> Exercise directions
Write out exactly the lines from the start of the entries through the one that contains "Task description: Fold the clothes", including both.

> Working data

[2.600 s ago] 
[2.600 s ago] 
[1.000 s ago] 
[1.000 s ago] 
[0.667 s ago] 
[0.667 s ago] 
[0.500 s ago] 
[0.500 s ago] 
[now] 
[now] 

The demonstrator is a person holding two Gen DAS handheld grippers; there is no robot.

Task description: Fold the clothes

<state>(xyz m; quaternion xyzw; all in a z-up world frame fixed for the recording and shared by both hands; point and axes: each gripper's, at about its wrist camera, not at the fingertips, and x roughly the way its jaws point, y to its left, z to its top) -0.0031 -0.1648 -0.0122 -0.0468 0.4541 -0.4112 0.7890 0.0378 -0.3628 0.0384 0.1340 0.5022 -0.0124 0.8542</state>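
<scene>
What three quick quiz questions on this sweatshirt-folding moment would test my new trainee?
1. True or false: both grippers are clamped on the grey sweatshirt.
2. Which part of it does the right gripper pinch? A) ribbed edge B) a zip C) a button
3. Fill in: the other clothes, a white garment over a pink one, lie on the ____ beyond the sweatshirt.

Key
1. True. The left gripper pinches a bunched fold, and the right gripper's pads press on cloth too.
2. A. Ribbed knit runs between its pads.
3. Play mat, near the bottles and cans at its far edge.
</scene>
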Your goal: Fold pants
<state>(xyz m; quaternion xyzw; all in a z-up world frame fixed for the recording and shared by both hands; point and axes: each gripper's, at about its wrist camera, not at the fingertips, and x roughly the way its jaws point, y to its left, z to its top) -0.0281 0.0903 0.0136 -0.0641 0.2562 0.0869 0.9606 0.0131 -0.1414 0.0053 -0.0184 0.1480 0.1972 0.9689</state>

> Solution to this task
[2.600 s ago] 
[2.600 s ago] 
[1.000 s ago] 
[1.000 s ago] 
[0.667 s ago] 
[0.667 s ago] 
[0.500 s ago] 
[0.500 s ago] 
[now] 
[now] 

The demonstrator is a person holding two Gen DAS handheld grippers; there is no robot.

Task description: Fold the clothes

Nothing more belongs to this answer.